Multi-tasking Government

Two stories today, both from the Telegraph.  First, we are a 'soft touch for terrorists' because of a failure to tackle unintegrated immigrant communities:

"Britain has become a "soft touch" for home grown terrorists because ministers have failed to tackle immigrant communities that refuse to integrate, warns a report released today.


The Royal United Services Institute (RUSI), a body of the country's leading military and diplomatic figures, says the loss of British values and national identity caused by "flabby and bogus" Government thinking has made the country vulnerable to attack from Islamic extremists."

Second, one million elderly people's needs are being ignored by the authorities:

"More than a million elderly people are being ignored by the Government and local authorities, and for many, services have got worse since Labour came to power, a new report claims today.

One in five over-80s are suffering from severe social exclusion, cut off from other people and largely neglected by the state, according to the charity Age Concern."
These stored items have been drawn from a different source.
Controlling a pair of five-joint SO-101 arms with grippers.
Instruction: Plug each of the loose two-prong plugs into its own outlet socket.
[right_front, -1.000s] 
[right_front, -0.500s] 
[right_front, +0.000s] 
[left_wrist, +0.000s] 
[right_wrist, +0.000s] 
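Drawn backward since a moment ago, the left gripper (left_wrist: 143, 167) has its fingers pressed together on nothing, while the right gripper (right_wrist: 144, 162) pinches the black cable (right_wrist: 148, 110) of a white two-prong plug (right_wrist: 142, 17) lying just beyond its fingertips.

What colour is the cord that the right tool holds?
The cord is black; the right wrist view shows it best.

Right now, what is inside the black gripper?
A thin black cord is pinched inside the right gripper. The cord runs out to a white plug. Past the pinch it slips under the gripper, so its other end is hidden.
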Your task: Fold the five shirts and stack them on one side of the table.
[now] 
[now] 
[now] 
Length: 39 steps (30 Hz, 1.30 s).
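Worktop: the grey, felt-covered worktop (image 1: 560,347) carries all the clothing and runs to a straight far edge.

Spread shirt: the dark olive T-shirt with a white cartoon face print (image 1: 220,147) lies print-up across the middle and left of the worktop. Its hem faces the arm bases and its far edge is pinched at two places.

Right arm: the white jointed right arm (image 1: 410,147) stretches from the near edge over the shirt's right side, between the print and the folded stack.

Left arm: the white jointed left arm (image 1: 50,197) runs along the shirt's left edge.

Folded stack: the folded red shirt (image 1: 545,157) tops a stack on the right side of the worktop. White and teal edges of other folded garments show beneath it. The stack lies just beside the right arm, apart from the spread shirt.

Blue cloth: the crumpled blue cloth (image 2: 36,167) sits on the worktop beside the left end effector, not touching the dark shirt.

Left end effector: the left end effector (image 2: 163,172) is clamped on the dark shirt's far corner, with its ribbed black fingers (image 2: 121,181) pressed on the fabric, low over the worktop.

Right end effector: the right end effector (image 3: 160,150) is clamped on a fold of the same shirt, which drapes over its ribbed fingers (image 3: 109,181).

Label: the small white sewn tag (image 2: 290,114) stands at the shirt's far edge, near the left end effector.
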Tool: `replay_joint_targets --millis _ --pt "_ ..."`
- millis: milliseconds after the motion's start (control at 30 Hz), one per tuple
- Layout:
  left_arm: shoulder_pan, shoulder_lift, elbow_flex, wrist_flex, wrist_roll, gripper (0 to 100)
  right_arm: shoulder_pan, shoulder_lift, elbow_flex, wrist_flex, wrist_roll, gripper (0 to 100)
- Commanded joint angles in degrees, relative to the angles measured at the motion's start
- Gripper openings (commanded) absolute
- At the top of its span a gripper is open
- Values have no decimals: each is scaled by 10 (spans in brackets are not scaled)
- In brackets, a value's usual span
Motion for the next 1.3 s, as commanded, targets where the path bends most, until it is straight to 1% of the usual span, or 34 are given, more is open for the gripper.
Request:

What these two challenges, from major new reports both published on the very same day, illustrate is that Government faces a massive range of challenges.  Is it possible for a monolithic organisation, with a single head, to respond to all of these?

 

Particularly when that organisation is highly centralised with the single leader (Brown) stepping in to deal with problems of specific briefs (for example, his recent interventions into health care policy).  Of course Government will neglect important priorities when there are so many it has to keep on top of.